*INSTRUCTIONS TO FOLLOW:*
The response must consist of the lines below from the one with "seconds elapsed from" through the one with "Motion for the", exactly as they appear and with both ends kept.
---- MATERIAL FOR THE TASK
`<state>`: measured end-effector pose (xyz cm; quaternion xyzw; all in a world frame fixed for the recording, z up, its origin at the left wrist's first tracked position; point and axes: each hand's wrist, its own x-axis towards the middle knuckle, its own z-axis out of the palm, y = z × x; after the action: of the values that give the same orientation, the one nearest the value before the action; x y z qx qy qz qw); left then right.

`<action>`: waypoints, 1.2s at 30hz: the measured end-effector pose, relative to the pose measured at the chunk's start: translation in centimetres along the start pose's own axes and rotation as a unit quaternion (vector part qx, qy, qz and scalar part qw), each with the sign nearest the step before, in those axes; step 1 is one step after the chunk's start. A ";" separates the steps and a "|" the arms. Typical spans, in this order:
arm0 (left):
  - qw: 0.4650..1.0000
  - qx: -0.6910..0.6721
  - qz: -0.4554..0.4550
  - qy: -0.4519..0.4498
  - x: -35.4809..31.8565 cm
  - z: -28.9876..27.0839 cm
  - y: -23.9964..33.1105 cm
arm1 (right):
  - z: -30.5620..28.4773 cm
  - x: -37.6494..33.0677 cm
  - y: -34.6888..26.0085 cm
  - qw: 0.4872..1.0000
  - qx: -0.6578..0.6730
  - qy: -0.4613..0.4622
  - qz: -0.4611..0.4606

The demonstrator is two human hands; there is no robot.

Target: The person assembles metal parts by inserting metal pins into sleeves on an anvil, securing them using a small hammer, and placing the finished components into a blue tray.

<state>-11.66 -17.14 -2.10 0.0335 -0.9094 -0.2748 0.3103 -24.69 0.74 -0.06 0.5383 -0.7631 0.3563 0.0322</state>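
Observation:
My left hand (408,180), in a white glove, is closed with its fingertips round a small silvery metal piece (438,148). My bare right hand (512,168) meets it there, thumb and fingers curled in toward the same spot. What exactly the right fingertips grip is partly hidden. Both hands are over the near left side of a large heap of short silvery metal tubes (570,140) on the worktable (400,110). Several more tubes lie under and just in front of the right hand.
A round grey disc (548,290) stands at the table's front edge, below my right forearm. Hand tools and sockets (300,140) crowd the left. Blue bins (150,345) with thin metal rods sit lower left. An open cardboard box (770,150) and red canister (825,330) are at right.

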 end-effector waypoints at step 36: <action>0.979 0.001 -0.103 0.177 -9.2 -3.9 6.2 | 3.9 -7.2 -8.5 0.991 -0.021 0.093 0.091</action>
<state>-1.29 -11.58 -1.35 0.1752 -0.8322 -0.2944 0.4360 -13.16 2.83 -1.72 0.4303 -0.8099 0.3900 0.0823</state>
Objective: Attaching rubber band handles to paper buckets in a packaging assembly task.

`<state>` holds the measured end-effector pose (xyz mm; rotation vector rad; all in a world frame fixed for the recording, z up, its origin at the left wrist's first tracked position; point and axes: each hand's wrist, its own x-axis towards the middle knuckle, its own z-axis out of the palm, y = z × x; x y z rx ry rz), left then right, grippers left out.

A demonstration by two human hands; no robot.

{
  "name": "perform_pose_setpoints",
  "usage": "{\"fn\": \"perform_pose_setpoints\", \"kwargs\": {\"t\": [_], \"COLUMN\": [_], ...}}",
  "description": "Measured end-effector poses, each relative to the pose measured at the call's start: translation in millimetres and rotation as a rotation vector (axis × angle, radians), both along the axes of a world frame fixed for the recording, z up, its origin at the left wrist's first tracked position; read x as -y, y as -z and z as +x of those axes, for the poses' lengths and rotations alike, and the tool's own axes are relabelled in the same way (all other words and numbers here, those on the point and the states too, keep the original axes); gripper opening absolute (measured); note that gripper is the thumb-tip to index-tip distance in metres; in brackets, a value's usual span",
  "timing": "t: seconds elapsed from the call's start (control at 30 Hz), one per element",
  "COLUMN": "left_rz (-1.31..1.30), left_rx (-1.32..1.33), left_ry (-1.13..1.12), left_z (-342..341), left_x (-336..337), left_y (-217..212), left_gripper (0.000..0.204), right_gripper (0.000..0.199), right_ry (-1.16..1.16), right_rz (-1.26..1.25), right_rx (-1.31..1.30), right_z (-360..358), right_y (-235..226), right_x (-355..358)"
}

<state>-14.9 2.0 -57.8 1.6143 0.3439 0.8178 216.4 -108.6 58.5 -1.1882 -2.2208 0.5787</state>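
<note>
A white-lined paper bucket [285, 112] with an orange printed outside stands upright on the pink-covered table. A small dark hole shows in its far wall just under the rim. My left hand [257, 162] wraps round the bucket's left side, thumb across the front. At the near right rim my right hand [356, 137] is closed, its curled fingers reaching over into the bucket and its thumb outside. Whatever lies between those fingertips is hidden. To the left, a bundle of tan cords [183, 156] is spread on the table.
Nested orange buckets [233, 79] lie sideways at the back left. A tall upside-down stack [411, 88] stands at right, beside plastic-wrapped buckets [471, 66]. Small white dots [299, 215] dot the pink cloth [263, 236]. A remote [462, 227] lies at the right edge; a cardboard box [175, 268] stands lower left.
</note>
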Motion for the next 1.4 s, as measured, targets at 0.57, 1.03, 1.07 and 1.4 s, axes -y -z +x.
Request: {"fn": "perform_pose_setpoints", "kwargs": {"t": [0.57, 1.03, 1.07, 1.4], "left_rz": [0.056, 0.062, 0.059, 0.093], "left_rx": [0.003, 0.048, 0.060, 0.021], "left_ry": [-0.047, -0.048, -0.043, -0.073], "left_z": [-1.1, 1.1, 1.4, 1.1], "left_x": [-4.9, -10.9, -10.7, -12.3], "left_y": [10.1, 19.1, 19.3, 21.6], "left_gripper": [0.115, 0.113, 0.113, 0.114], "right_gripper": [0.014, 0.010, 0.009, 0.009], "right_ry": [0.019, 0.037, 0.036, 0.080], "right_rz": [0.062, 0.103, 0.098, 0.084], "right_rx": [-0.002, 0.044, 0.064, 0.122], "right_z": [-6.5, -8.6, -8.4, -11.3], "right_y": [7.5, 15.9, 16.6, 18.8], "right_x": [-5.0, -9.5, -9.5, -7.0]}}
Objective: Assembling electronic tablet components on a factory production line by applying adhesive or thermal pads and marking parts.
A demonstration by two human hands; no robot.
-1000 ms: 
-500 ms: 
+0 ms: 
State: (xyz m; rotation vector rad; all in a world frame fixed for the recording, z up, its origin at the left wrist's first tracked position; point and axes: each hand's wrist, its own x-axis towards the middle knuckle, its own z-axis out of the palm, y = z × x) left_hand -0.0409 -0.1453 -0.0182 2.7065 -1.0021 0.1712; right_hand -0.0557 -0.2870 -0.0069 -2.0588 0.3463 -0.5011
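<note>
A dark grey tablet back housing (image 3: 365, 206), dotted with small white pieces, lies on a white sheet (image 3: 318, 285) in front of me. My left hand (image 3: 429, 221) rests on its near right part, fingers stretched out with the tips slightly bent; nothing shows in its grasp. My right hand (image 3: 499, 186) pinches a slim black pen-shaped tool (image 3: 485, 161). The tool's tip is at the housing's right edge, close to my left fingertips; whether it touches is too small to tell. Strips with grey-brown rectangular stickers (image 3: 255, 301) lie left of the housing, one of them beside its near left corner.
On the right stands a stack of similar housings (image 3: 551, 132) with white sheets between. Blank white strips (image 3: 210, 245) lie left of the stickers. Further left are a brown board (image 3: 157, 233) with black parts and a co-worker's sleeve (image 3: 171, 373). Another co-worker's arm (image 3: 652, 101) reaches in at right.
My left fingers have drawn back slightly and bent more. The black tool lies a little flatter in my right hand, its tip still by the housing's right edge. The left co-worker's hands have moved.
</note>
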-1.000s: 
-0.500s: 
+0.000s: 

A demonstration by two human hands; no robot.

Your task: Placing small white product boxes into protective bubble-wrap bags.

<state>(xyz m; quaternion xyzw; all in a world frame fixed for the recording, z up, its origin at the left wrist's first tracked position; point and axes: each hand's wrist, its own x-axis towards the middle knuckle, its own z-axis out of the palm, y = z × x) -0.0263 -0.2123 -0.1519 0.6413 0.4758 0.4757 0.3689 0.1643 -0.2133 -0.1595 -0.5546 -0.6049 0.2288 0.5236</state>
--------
*RESULT OF THE TASK:*
  "timing": "t: seconds elapsed from the call's start (control at 30 Hz), one per element",
  "COLUMN": "left_rz (-1.31..1.30), left_rx (-1.32..1.33), left_ry (-1.13..1.12), left_z (-342..341), left_x (-336..337), left_y (-217..212), left_gripper (0.000..0.204), right_gripper (0.000..0.199), right_ry (-1.16..1.16), right_rz (-1.26..1.25), right_rx (-1.31..1.30), right_z (-360..358), right_y (-235..226), right_x (-355..358)"
}

<state>-14.9 2.0 -57.8 1.6143 0.3439 0.8178 216.4 -108.6 58.5 -1.1882 -2.2208 0.5787</state>
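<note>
A white-lined paper bucket [285, 112] with an orange printed outside stands upright on the pink-covered table. A small dark hole shows in its far wall just under the rim. My left hand [257, 162] wraps round the bucket's left side, thumb across the front. At the near right rim my right hand [356, 137] is closed, its curled fingers reaching over into the bucket and its thumb outside. Whatever lies between those fingertips is hidden. To the left, a bundle of tan cords [183, 156] is spread on the table.
Nested orange buckets [233, 79] lie sideways at the back left. A tall upside-down stack [411, 88] stands at right, beside plastic-wrapped buckets [471, 66]. Small white dots [299, 215] dot the pink cloth [263, 236]. A remote [462, 227] lies at the right edge; a cardboard box [175, 268] stands lower left.
</note>
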Motion for the next 1.4 s, as measured, targets at 0.57, 1.03, 1.07 and 1.4 s, axes -y -z +x.

With that, the answer is finished.